TASK TO COMPLETE:
Transcribe the listing below in its entirety.

++++ DATA BELOW

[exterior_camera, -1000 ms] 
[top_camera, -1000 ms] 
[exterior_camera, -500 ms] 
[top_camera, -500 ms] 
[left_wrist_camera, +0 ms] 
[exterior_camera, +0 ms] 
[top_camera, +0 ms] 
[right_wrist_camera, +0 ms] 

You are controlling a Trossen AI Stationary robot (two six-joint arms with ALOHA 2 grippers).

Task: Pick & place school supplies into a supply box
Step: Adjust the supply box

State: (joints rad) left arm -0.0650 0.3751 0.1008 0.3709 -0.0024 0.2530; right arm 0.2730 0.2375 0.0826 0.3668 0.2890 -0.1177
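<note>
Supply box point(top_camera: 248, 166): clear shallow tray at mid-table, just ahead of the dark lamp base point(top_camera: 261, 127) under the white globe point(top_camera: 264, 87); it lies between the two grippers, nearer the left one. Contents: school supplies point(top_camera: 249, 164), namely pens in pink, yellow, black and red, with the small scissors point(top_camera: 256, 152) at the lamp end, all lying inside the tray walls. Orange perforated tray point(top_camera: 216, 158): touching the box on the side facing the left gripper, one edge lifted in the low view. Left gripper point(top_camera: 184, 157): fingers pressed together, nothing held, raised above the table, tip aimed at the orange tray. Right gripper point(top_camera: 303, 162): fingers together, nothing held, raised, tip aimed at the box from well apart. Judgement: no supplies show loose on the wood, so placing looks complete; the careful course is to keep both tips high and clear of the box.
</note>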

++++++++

ANSWER BOX:
[exterior_camera, -1000 ms] 
[top_camera, -1000 ms] 
[exterior_camera, -500 ms] 
[top_camera, -500 ms] 
[left_wrist_camera, +0 ms] 
[exterior_camera, +0 ms] 
[top_camera, +0 ms] 
[right_wrist_camera, +0 ms] 

You are controlling a Trossen AI Stationary robot (two six-joint arms with ALOHA 2 grippers).

Task: Pick & place school supplies into a supply box
Step: Adjust the supply box

State: (joints rad) left arm -0.0650 0.3751 0.1008 0.3709 -0.0024 0.2530; right arm 0.2730 0.2375 0.0826 0.3668 0.2890 -0.1177
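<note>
Supply box point(top_camera: 248, 166): clear shallow tray at mid-table, just ahead of the dark lamp base point(top_camera: 261, 127) under the white globe point(top_camera: 264, 87); it lies between the two grippers, nearer the left one. Contents: school supplies point(top_camera: 249, 164), namely pens in pink, yellow, black and red, with the small scissors point(top_camera: 256, 152) at the lamp end, all lying inside the tray walls. Orange perforated tray point(top_camera: 216, 158): touching the box on the side facing the left gripper, one edge lifted in the low view. Left gripper point(top_camera: 184, 157): fingers pressed together, nothing held, raised above the table, tip aimed at the orange tray. Right gripper point(top_camera: 303, 162): fingers together, nothing held, raised, tip aimed at the box from well apart. Judgement: no supplies show loose on the wood, so placing looks complete; the careful course is to keep both tips high and clear of the box.
</note>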

What the answer needed to say has been said.